WHAT THIS TASK INVOLVES –
Read through the records below and copy each line that uses the word "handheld".

EXTRACTED MATERIAL –

---------------

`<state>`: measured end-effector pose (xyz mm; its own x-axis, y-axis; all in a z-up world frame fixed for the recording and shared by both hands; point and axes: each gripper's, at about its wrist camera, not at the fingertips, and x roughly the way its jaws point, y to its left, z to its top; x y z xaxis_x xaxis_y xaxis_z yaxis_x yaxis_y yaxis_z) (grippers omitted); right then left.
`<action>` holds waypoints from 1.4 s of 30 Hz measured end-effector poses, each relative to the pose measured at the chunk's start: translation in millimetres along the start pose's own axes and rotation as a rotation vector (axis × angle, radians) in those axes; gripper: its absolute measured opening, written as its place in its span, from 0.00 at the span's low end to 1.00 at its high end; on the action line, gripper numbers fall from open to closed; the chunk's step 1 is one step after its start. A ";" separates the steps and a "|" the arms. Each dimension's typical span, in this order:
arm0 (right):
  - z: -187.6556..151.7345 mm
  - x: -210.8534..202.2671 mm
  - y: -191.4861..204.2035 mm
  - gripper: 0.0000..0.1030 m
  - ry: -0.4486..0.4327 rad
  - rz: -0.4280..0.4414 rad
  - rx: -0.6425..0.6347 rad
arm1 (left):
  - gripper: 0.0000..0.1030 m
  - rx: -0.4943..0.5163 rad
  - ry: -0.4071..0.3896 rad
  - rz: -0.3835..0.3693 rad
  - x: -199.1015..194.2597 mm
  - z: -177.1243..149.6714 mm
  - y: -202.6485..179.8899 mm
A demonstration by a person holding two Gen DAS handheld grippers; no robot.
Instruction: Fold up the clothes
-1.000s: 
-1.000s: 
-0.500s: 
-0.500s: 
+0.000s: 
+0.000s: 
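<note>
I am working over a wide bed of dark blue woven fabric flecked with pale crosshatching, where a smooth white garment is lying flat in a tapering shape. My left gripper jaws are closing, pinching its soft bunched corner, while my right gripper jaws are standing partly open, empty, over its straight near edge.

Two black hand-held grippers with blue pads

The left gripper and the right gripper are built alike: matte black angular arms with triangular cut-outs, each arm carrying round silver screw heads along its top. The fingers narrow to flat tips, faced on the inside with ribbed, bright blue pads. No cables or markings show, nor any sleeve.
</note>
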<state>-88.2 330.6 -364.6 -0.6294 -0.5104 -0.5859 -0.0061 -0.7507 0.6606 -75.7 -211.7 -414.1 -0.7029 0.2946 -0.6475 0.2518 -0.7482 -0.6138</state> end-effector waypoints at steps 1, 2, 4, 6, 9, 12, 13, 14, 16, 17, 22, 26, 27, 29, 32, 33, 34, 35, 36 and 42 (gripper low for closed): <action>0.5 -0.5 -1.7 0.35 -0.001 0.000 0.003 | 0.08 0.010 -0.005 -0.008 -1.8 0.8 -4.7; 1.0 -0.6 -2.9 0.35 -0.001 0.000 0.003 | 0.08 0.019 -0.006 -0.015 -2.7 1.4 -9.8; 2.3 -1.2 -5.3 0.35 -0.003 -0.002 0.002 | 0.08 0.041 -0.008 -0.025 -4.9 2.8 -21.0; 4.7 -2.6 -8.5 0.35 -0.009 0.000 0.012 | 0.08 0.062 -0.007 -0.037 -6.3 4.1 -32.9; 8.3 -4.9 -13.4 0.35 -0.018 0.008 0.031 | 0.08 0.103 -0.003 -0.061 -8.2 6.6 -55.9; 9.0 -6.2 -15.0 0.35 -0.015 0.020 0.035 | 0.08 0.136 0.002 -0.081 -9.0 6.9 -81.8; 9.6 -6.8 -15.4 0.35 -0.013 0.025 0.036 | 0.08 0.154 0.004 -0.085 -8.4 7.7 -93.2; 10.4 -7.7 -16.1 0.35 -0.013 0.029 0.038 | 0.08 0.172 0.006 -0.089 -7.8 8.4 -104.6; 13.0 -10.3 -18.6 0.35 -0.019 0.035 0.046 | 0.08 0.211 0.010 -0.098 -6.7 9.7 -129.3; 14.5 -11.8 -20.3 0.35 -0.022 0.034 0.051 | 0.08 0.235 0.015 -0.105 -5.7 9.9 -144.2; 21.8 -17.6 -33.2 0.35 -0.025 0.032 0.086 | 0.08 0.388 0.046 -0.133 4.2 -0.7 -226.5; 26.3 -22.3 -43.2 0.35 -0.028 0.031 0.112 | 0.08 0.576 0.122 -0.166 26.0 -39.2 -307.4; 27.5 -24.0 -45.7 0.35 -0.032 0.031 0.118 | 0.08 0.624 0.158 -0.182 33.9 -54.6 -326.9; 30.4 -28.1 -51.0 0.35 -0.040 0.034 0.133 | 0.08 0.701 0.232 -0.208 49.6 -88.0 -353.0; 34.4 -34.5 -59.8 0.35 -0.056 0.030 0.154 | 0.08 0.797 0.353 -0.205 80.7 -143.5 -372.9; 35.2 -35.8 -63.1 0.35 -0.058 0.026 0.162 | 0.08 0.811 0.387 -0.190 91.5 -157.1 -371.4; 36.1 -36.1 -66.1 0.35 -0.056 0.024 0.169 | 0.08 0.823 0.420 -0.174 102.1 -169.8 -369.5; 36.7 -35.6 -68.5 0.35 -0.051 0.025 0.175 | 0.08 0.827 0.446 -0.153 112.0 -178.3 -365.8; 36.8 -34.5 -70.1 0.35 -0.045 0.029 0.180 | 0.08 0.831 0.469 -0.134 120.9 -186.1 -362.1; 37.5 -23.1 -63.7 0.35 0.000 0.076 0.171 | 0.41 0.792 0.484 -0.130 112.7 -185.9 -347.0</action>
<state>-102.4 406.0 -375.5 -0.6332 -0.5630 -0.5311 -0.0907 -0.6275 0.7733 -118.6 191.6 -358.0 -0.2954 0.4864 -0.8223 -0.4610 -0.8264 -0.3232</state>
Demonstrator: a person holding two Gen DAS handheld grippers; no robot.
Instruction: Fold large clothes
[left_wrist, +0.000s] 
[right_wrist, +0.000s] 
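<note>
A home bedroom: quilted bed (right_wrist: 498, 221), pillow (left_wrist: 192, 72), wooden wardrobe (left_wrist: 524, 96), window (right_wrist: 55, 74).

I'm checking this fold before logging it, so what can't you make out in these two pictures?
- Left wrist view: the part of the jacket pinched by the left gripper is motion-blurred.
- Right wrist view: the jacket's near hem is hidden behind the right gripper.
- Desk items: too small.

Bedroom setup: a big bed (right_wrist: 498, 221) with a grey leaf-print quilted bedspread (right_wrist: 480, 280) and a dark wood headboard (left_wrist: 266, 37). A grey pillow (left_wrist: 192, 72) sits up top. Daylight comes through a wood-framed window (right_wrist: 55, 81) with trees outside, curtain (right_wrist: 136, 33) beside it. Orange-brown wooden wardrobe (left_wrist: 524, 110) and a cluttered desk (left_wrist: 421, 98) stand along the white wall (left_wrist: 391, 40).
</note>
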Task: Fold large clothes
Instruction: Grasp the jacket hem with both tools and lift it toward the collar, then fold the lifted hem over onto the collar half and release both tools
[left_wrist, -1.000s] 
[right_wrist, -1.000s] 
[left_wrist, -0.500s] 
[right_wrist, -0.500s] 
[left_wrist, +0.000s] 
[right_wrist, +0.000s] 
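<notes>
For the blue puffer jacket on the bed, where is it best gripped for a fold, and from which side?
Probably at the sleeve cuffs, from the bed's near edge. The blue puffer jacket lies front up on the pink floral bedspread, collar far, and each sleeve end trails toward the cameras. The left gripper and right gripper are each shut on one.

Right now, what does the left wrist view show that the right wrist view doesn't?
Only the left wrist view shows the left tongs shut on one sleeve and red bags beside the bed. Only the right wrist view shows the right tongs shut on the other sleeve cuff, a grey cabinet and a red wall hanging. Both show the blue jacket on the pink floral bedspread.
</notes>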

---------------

RESPONSE –
A demonstration by a person holding two Gen DAS handheld grippers; no robot.
Demonstrator: a person holding two Gen DAS handheld grippers; no robot.

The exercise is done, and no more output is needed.